Continued from Chasing The Sun – Part 1
Corn. Mile after mile of corn. I had been to The Cornhusker State previously but it had been 23 years before and at an earlier time in the year when the corn was less apparent in the fields.
After our concerns about “carmageddon” on the roads due to crazy eclipse crowds we actually had a very smooth journey from Thornton, Colorado to Hastings, Nebraska. We had a hotel room booked for the night before the eclipse and the plan was then to continue on the little way to the town of Aurora next day to watch the action – or if carmageddon occurred we would most likely stay put at Hastings.
After the dry air of Colorado the humidity in Hastings came as a bit of a shock and the skies were almost totally clear – a good omen for the following day. We had most of a day to kill so we looked around the campus of Hastings College where my wife had studied back in the day. I had visited here myself on one occasion and that was during my previous visit to Nebraska all those years before. It was amazing how clearly I remembered the place. We also had a wander around the town and the market stalls which had been put up as part of “SolFest“, the town’s celebration of the solar eclipse. It was a great atmosphere and expectations were running high for the following day.

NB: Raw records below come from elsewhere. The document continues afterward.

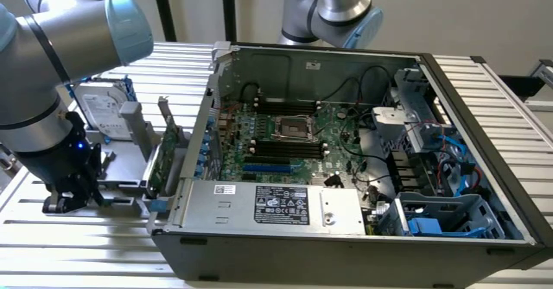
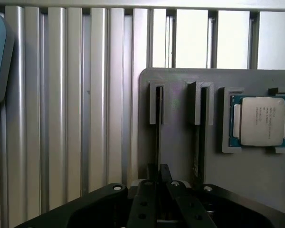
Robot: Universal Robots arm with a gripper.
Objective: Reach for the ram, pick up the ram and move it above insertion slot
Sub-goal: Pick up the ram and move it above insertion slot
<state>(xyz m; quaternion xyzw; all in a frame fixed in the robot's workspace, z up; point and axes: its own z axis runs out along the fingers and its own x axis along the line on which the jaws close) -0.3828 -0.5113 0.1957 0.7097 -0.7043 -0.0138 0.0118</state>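
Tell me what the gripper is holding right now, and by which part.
The gripper pinches the ram by its thin upper edge, the stick standing edge-up in the grey holder.

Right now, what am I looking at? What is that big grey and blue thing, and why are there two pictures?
That big thing is a robot arm. One picture comes from a camera standing off to the side. The other comes from a camera on the arm's wrist, looking past its gripper, the claw it uses to pick things up. On the metal table sits an open computer with its insides showing. Beside it is a grey holder that keeps spare parts: a square chip lying flat, and a thin memory stick standing on its edge. The gripper is low, right at that stick. Whether it is squeezing the stick, I can't tell.
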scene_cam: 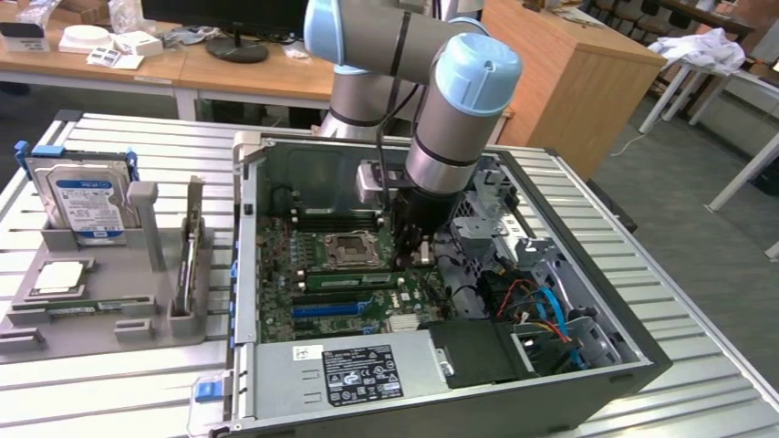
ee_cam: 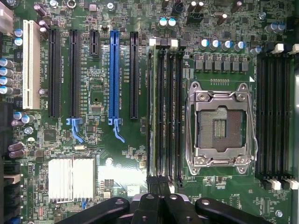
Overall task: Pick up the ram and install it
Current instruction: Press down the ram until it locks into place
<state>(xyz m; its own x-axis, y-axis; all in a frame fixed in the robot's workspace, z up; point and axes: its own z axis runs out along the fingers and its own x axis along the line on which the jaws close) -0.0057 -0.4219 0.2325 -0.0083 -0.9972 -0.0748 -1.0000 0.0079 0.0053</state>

August 21st dawned, the day of the eclipse. There was quite a lot of cloud about. We had two choices – drive around trying to find clear skies or head to Aurora as we had originally intended – and just hope we would be lucky. You could spend all day driving around trying to find the perfect conditions and still be defeated by the weather and my wife had friends (Dan and Tracy) who were running the Aurora eclipse viewing event – they were staying put and hoping for the best so that was what we did too.
The event had been organised at The Leadership Center, Aurora. Some folks had camped overnight but for those driving in on the day a free shuttle-bus service had been arranged, running from a nearby ball park where we left the car. Arriving at the Leadership Center we chose our spot in the shade of a couple of trees and I got my camera ready. I have to say I was very impressed with the event planning. Dan was providing a commentary during key phases of the eclipse but not so much that it detracted. Food and drink was available to buy at a very reasonable price with the proceeds making a contribution to the funding of the event. There was no charge for use of the shuttle bus and no charge for entrance to the event.
We still had concerns about the clouds. At first we had a clear view of the sun but that was something which was constantly changing, we would just have to hope. It seemed like we had been there for quite a while before I noticed the first sliver of the sun had been eaten away – first contact. From then on I was taking shots at regular intervals. I was bracketing my exposures to try and make sure I got at least something. The filter was working well and I was getting a good view of the ever diminishing solar disc but the clouds were quite variable and although most of the time we could make out the sun behind them I was having to adjust my exposures quite dramatically to compensate. It was difficult to notice the light levels dropping around us, it was so gradual. At one point I noticed that the cicadas had started chirruping as they do in the evening, a sure sign it was getting darker.
We were very lucky. Just moments before totality was due the clouds cleared enough for us to get a really good view. It was amazing just how bright it was right up until totality and then suddenly the light level fell to something similar to twilight as a “black hole” appeared where the sun used to be. I really don’t think any words, photographs or video can possibly do justice to the beauty and other-worldliness of witnessing a total eclipse. I felt like I was in a science fiction movie or a surrealist painting. We were in the shadow of the moon, the sun was a black hole above us with a rim of glowing plasma, stars and planets were visible in the sky during daytime and there was a 360 degree sunset extending all around us.
During totality there is no need for protective glasses or for my solar filter over the lens. I slid it off and carried on shooting whilst also trying to take in every moment of the experience.
It was true that no photo could adequately convey what it felt like but I had come all this way and I was prepared the best I could be so I fired away with my Fuji X-T1 and did the best I could. Yes, I needed a longer lens. A much longer lens. In hindsight maybe I would have been a little better off taking my EOS 7D with me just for the eclipse. That would have given me an effective 460mm (ish) instead of 300mm. What I really needed was a telescope. But I had what I had in terms of photographic kit, that decision had been made weeks before we left England and the most important thing was to experience the eclipse first hand, try to remember everything about it as clearly as I could.
I’m delighted that I was able to capture the photos below, inadequate as they are, I had to crop quite heavily due to my short focal length (click to see them larger). They are part of my memory of a unique event. It would be wonderful if I got the chance to see another total solar eclipse but I feel so fortunate to have witnessed one during my life and to have managed to capture anything at all on camera is a bonus. I was delighted that my DIY solar filter worked so well, much better than I ever expected it to.